As Arctic Ocean Gets Spicier, Hunting May Be More Dangerous

A bearded seal, or ugruk, on the sea ice.
A bearded seal, or ugruk, on the sea ice. (Courtesy of Kawerak Subsistence Program)

The Arctic Ocean is getting spicier. A new study published in the Journal of Physical Oceanography suggests that rising temperatures in the far north could result in spicier water, or warmer water whose density is more affected by temperature than salinity.

This could make marine mammal hunting off Alaska’s coast more dangerous.

Mary-Louise Timmermans is a professor and oceanographer at Yale University. She studies how ocean circulation affects sea ice in the Arctic.

“For it to get ‘spicier’ means it’s going to get warmer, and changes in temperature will affect density to the same measure that changes in salinity affect density,” Timmermans explained.

The deeper you go in the ocean, the colder it gets. That’s because cold water is denser than warm water, so naturally it sinks to the ocean floor. But the dynamics are different in the Arctic.

“At low temperatures, the water doesn’t really care whether it’s warm or cold,” Timmermans said.

Seawater in the Arctic Ocean is so cold that temperature isn’t the deciding factor in its density. Instead, Timmermans said, salinity, or how salty the water is, makes more of a difference.

But that’s about to change as the climate changes.

“As you warm up the ocean, it turns out temperature changes can have a bigger impact on density than in a cooler ocean,” explained Timmermans.

Timmermans teamed up with Steven Jayne of the Woods Hole Oceanographic Institution.
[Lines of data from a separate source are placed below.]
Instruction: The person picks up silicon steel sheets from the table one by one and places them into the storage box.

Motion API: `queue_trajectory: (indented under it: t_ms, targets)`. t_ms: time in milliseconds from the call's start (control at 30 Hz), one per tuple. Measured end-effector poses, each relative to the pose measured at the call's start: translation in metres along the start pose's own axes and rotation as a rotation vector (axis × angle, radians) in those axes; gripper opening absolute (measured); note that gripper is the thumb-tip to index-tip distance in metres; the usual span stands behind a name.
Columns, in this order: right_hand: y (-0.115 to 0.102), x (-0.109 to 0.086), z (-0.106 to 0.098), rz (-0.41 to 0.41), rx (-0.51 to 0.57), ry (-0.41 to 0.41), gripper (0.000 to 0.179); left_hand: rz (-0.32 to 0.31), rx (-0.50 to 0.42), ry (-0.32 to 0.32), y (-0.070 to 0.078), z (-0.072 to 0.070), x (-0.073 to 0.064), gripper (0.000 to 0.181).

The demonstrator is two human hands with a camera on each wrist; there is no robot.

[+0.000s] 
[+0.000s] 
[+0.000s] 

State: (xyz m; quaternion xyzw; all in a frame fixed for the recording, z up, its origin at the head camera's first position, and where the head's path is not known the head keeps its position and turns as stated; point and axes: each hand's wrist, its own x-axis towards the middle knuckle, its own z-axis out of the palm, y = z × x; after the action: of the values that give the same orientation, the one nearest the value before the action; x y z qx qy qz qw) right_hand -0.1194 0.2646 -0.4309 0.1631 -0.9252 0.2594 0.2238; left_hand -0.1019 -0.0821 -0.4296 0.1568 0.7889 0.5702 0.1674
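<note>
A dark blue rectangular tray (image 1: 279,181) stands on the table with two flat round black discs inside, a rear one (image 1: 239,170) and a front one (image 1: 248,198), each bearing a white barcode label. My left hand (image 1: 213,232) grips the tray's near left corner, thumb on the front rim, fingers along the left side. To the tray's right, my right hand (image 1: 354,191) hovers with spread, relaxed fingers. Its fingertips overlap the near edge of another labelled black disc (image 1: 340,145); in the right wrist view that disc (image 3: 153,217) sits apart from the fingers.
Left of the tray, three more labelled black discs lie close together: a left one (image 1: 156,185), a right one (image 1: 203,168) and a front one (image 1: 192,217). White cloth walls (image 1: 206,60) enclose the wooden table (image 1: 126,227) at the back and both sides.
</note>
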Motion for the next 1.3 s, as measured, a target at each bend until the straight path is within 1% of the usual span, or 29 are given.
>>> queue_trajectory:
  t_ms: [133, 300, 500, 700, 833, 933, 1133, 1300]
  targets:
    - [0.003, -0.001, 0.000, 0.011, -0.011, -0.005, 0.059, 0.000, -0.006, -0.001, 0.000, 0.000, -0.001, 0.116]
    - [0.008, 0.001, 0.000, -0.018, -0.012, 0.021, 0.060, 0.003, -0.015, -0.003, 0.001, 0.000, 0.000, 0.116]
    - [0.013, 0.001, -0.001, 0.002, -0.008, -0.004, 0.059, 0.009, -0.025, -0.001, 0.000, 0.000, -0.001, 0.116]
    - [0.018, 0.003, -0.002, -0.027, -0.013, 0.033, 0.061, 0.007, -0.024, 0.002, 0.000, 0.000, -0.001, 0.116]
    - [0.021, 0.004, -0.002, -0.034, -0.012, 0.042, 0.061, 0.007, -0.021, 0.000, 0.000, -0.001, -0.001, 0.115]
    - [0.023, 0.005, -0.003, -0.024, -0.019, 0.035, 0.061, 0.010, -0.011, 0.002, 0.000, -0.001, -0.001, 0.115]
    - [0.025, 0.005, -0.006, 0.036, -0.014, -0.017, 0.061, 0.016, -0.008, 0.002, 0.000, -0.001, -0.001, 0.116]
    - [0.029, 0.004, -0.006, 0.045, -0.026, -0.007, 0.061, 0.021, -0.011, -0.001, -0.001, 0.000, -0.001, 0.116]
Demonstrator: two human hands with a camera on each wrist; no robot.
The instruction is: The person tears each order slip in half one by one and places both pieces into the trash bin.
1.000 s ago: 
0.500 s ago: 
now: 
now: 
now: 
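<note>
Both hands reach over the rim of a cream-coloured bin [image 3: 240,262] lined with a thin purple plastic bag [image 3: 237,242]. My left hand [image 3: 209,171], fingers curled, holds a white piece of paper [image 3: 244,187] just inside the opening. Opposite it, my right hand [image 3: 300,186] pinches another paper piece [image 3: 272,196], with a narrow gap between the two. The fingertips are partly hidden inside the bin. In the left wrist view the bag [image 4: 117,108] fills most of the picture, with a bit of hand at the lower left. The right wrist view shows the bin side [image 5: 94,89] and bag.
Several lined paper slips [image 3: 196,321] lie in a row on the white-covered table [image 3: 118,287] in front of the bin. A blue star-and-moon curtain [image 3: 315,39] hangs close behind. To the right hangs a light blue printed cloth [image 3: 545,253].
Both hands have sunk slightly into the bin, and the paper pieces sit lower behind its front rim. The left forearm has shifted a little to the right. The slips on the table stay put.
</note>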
The two found that a spicier Arctic will likely be able to store more heat.

“This means that the way that the Arctic Ocean works will be somewhat different,” Timmermans said.

It’s tough to predict just how different the Arctic will be, but she said warmer seawater may speed up sea ice melt. That’s bad news for marine mammal hunters like Brandon Ahmasuk.

“The sea ice, it offers a protective barrier,” Ahmasuk explained. “It keeps the ripples and waves down, it keeps them from forming.”

Ahmasuk is Kawerak’s Subsistence Director based in Nome. He grew up out on the water hunting with his dad. He now takes his own kids with him to hunt for bearded seal, or ugruk, and walrus.

“When you have that larger open water, it’s more susceptible to large waves (and) bad weather,” Ahmasuk added.

He says if warmer, saltier seawater makes for thinner, sparser sea ice, most hunters won’t fare too well in their standard, 18-foot Lund boats.

“Your side height on a Lund boat is only 28 inches, but if you have four or six-foot rollers coming at you, you’re probably not going to want to be out there.”

But some villages, especially the ones without grocery stores to rely on, might not have any other choice. Despite the potentially more dangerous conditions to hunters like Ahmasuk, a spicier ocean is still the best grocery store around.